**What you are asked to do:**
Restate word for word the lines that begin the listing and end with the line holding "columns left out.".

**Given data:**

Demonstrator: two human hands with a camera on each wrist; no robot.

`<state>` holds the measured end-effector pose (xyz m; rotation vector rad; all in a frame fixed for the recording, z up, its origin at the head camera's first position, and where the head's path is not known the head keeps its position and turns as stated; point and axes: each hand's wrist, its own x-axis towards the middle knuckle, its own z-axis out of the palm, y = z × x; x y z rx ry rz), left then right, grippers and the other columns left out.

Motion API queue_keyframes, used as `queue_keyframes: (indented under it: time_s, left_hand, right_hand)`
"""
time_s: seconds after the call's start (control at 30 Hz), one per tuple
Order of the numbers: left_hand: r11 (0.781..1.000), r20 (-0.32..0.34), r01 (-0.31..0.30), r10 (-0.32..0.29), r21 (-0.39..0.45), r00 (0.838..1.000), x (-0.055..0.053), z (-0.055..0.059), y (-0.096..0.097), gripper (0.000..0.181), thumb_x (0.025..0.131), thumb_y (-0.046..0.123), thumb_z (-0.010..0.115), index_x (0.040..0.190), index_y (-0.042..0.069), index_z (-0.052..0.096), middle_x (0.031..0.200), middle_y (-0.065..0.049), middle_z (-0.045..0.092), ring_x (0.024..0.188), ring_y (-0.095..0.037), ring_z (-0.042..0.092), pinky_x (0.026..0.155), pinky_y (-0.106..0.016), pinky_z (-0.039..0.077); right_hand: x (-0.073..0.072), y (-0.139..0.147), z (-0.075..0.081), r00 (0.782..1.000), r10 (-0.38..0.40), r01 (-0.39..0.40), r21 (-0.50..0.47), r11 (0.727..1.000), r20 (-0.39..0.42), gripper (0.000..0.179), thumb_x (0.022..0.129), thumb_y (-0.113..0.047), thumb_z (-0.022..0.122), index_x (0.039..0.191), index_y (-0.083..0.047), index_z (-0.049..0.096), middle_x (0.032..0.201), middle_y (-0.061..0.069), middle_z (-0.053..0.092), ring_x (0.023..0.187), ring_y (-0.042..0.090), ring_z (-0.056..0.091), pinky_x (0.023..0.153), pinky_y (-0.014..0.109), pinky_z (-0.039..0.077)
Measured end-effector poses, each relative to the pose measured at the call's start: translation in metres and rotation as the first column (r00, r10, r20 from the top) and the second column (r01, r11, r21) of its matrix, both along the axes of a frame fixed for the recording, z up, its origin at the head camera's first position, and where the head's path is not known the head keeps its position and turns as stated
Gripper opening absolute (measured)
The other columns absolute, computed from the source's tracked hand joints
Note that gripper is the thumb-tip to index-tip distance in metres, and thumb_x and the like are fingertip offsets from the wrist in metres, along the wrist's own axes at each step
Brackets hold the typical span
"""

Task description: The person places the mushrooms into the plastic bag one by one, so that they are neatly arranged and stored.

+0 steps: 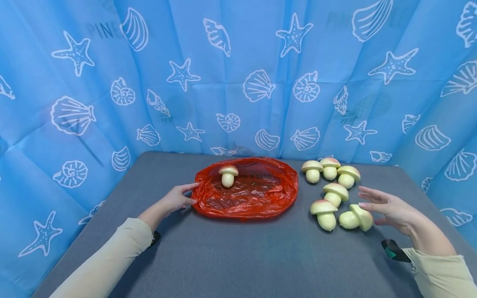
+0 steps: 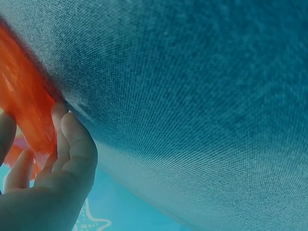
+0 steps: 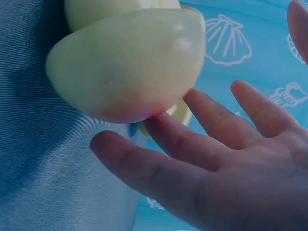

**Answer area:**
Demonstrator: two human hands with a camera on each wrist; no robot.

`<state>` holds the measured end-effector pose (xyz m; rotation vector rad; all in a frame fixed for the recording, z up, its origin at the head camera's first position, and where the head's path is not known the head keeps its position and turns as stated; point and axes: each hand's wrist, its own x-axis towards the middle knuckle, its own z-axis out of the palm, y = z × x; x y z rx ry rz), left then right, grippers and the other columns left out.

No additional output will be generated.